Several factors make the situation especially concerning, experts say:

•More than 155,000 U.S. children have at least one parent deployed in support of the wars in Iraq and Afghanistan. In all, as many as 700,000 have a parent who has been deployed since the start of the wars.

•A child whose parent has post-traumatic stress disorder often will mimic the symptoms, experts say. About 25 percent of returning troops have been diagnosed or have symptoms consistent with the disorder.

•The rate of child abuse and neglect in military families doubled in the period after widespread deployments to the Middle East, from the time before intensive deployments.

•Studies link depression, anxiety and emotional disorders in children to a parent’s deployment.

At school

Barbara Critchfield shook as she practiced writing the name on paper.

Should it read, “In Memory of?” Or maybe, “In Honor of?”
She hated that she had to write the name at all, although she knew she would have to write one someday.

She had written names on blue and silver stars. Those were easier. Those were the names of military moms and dads deployed in support of the wars in Iraq and Afghanistan. Several hundred already covered the walls at Shoemaker High School, at the doorstep of Fort Hood, the largest U.S. military installation.

But not the gold.

The gold carried the names of those killed.

To Critchfield, a seasoned counselor at Shoemaker High, those names were like family.

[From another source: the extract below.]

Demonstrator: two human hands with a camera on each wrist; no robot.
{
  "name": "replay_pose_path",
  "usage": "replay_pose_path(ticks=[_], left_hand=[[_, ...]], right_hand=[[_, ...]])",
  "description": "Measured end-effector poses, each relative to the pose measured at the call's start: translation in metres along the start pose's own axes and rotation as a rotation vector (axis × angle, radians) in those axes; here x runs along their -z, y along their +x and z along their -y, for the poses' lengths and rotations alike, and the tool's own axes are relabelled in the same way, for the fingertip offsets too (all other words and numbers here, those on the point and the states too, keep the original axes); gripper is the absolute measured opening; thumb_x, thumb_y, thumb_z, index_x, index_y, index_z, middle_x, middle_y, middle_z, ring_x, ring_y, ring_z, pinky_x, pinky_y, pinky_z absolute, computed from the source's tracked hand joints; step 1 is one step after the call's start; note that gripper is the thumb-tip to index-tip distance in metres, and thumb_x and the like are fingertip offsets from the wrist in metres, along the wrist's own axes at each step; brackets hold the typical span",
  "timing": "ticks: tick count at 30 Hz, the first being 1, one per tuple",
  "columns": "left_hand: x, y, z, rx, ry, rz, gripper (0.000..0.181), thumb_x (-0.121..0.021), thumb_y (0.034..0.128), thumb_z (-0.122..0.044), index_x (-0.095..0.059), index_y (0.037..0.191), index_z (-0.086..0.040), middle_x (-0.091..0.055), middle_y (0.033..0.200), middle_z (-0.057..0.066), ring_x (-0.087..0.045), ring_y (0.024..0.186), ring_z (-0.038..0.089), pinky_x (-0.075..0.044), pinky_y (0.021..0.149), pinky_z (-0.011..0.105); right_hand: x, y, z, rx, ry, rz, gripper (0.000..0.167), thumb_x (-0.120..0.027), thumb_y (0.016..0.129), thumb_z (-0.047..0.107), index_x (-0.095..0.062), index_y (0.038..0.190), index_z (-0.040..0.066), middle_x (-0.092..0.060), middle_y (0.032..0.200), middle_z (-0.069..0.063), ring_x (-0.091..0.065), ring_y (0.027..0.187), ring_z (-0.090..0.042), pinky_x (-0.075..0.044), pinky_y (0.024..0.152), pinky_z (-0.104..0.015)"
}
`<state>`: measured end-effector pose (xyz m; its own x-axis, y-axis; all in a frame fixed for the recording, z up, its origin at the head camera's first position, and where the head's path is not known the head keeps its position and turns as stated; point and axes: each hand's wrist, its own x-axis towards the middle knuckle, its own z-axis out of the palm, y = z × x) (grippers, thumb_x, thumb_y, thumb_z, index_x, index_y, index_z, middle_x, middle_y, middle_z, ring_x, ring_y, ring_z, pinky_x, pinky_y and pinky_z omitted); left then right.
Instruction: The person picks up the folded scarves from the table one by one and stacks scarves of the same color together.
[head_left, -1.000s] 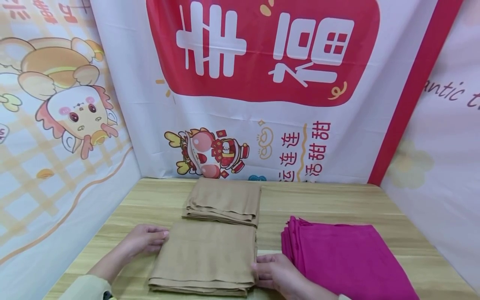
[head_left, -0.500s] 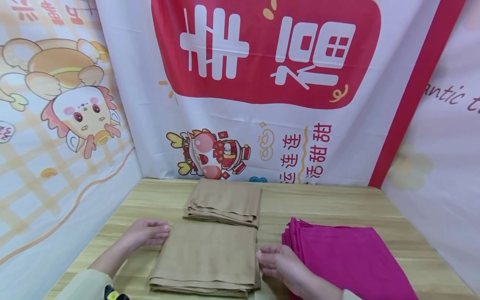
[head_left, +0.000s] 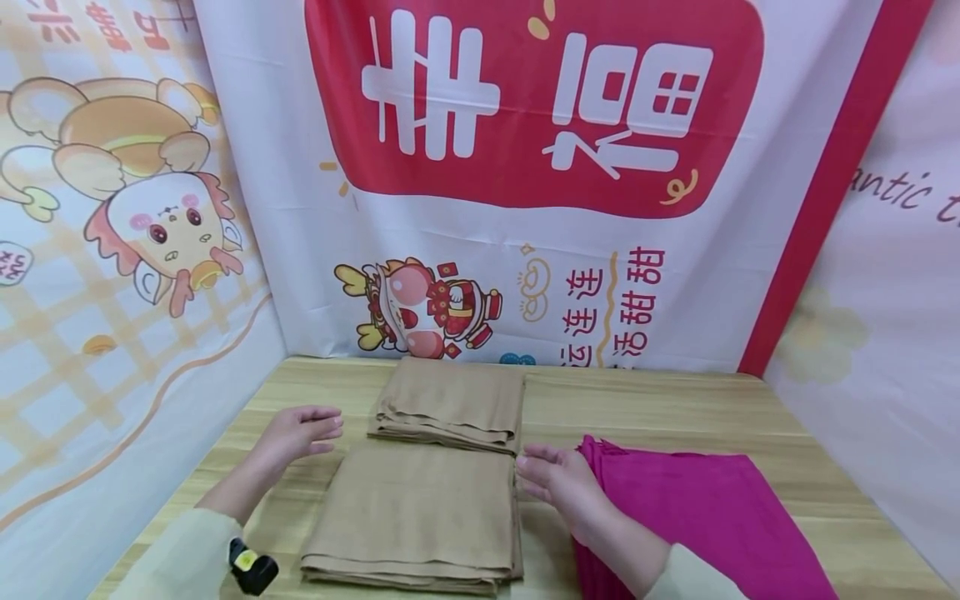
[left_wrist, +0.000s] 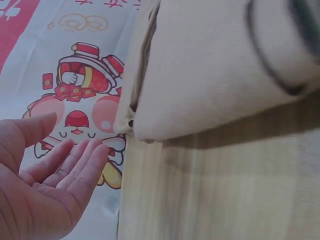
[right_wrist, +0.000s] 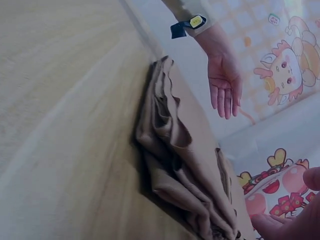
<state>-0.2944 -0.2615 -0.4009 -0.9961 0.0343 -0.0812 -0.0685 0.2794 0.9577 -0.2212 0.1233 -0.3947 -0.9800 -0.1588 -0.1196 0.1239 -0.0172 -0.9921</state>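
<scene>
Two folded tan cloths lie on the table, the nearer one (head_left: 420, 508) in front of the smaller farther one (head_left: 453, 396). My left hand (head_left: 296, 437) hovers just left of them with fingers extended, holding nothing; the left wrist view shows its palm and relaxed fingers (left_wrist: 55, 185). My right hand (head_left: 566, 487) is raised between the nearer tan cloth and the folded magenta cloth (head_left: 705, 508), fingers loosely extended and empty. Seen from the right wrist view, the layered folds of the tan cloth (right_wrist: 175, 145) face the camera, and the left hand (right_wrist: 224, 82) hangs open beyond.
The wooden table (head_left: 645, 408) ends at a white and red printed cloth backdrop (head_left: 465, 217). Printed sheets stand along the left (head_left: 172, 333) and right (head_left: 892, 333) sides. A black strap with a yellow mark (head_left: 251, 567) is on the left wrist.
Both hands have lifted off the nearer tan cloth's sides and moved up and away from it. The cloths have stayed in place on the table.
</scene>
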Motion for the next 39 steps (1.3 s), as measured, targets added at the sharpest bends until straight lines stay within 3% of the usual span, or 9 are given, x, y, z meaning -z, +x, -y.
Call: replay_pose_path(ticks=[7, 15, 22, 24, 27, 31, 34, 36, 39], left_hand=[[-0.007, 0.017, -0.007, -0.016, 0.031, -0.008, 0.047, -0.058, 0.0981, -0.012, -0.044, 0.133, 0.016, -0.052, 0.130, 0.032, -0.055, 0.116, 0.041, -0.051, 0.090, 0.041], [-0.015, 0.038, -0.008, -0.003, 0.072, -0.037, 0.047, -0.057, 0.0985, -0.013, -0.043, 0.134, 0.015, -0.050, 0.132, 0.032, -0.054, 0.118, 0.042, -0.050, 0.092, 0.042], [-0.023, 0.058, -0.006, 0.023, 0.143, 0.004, 0.050, -0.057, 0.0984, -0.016, -0.042, 0.134, 0.016, -0.050, 0.133, 0.032, -0.050, 0.120, 0.047, -0.048, 0.094, 0.048], [-0.026, 0.062, -0.005, 0.026, 0.176, 0.006, 0.050, -0.058, 0.0981, -0.017, -0.043, 0.133, 0.015, -0.050, 0.132, 0.033, -0.050, 0.119, 0.047, -0.048, 0.093, 0.048], [-0.030, 0.069, -0.006, 0.021, 0.223, -0.003, 0.049, -0.060, 0.0967, -0.017, -0.046, 0.131, 0.014, -0.050, 0.131, 0.033, -0.052, 0.117, 0.046, -0.049, 0.093, 0.048], [-0.035, 0.076, -0.008, 0.000, 0.296, -0.029, 0.046, -0.061, 0.0952, -0.018, -0.049, 0.126, 0.014, -0.051, 0.128, 0.032, -0.054, 0.112, 0.043, -0.050, 0.091, 0.049], [-0.038, 0.081, -0.009, -0.016, 0.399, -0.033, 0.045, -0.062, 0.0948, -0.020, -0.052, 0.123, 0.013, -0.054, 0.122, 0.030, -0.055, 0.106, 0.039, -0.050, 0.089, 0.048], [-0.039, 0.084, -0.009, -0.029, 0.465, -0.024, 0.046, -0.062, 0.0946, -0.021, -0.052, 0.123, 0.013, -0.055, 0.121, 0.030, -0.054, 0.106, 0.038, -0.048, 0.090, 0.048], [-0.040, 0.089, -0.010, -0.052, 0.526, -0.011, 0.046, -0.063, 0.0935, -0.022, -0.052, 0.119, 0.014, -0.055, 0.119, 0.031, -0.053, 0.105, 0.038, -0.046, 0.090, 0.050]], right_hand=[[-0.004, 0.029, 0.009, 0.056, 0.016, -0.127, 0.048, -0.059, 0.097, 0.013, -0.043, 0.133, -0.015, -0.051, 0.130, -0.030, -0.050, 0.122, -0.042, -0.043, 0.100, -0.048], [-0.009, 0.059, 0.019, -0.003, 0.007, -0.206, 0.053, -0.062, 0.097, 0.020, -0.043, 0.135, -0.011, -0.052, 0.132, -0.028, -0.051, 0.122, -0.039, -0.040, 0.103, -0.047], [-0.012, 0.079, 0.021, -0.048, -0.030, -0.217, 0.053, -0.062, 0.096, 0.021, -0.043, 0.134, -0.012, -0.047, 0.136, -0.028, -0.047, 0.125, -0.042, -0.038, 0.104, -0.048], [-0.012, 0.084, 0.020, -0.053, -0.048, -0.225, 0.046, -0.063, 0.096, 0.021, -0.049, 0.126, -0.011, -0.050, 0.132, -0.027, -0.051, 0.120, -0.039, -0.040, 0.103, -0.049], [-0.012, 0.091, 0.020, -0.085, -0.076, -0.241, 0.026, -0.063, 0.095, 0.023, -0.054, 0.095, -0.001, -0.057, 0.102, -0.015, -0.056, 0.096, -0.027, -0.044, 0.097, -0.047], [-0.013, 0.099, 0.020, -0.127, -0.126, -0.256, 0.036, -0.063, 0.095, 0.027, -0.039, 0.073, 0.012, -0.041, 0.079, -0.006, -0.042, 0.077, -0.023, -0.041, 0.086, -0.046], [-0.014, 0.104, 0.020, -0.148, -0.154, -0.269, 0.030, -0.064, 0.094, 0.028, -0.046, 0.079, 0.008, -0.049, 0.094, -0.010, -0.046, 0.090, -0.026, -0.041, 0.091, -0.049], [-0.014, 0.108, 0.019, -0.163, -0.161, -0.278, 0.028, -0.064, 0.093, 0.028, -0.056, 0.094, 0.001, -0.054, 0.110, -0.015, -0.048, 0.101, -0.030, -0.039, 0.098, -0.051], [-0.014, 0.116, 0.018, -0.189, -0.178, -0.295, 0.050, -0.065, 0.093, 0.028, -0.051, 0.128, -0.005, -0.049, 0.133, -0.019, -0.046, 0.115, -0.033, -0.037, 0.103, -0.052]])
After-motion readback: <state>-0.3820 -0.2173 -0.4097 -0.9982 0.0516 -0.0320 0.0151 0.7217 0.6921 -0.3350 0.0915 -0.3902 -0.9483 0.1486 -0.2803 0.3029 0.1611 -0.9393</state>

She was a surrogate mom or dad.

Unlike their peers across the country who could escape the wars with a click of a remote, Critchfield’s students were tethered. The parents of more than 80 percent were fighting in the wars.

Critchfield understood clearly what that meant.
She had seen a teenage girl crumple and make sorrowful sounds that words can’t describe when told that her dad wouldn’t be coming home.

She was there the morning that Rohan Osbourne, 14, came to school and told his teacher that he thought he was going to have a bad day.

The teacher jokingly asked: “Why? Did the dog eat your homework?” Rohan explained that he had learned that morning that his mom had been killed over the weekend.
“These kids didn’t enlist,” Critchfield said, “but they are sacrificing in ways you cannot even imagine.”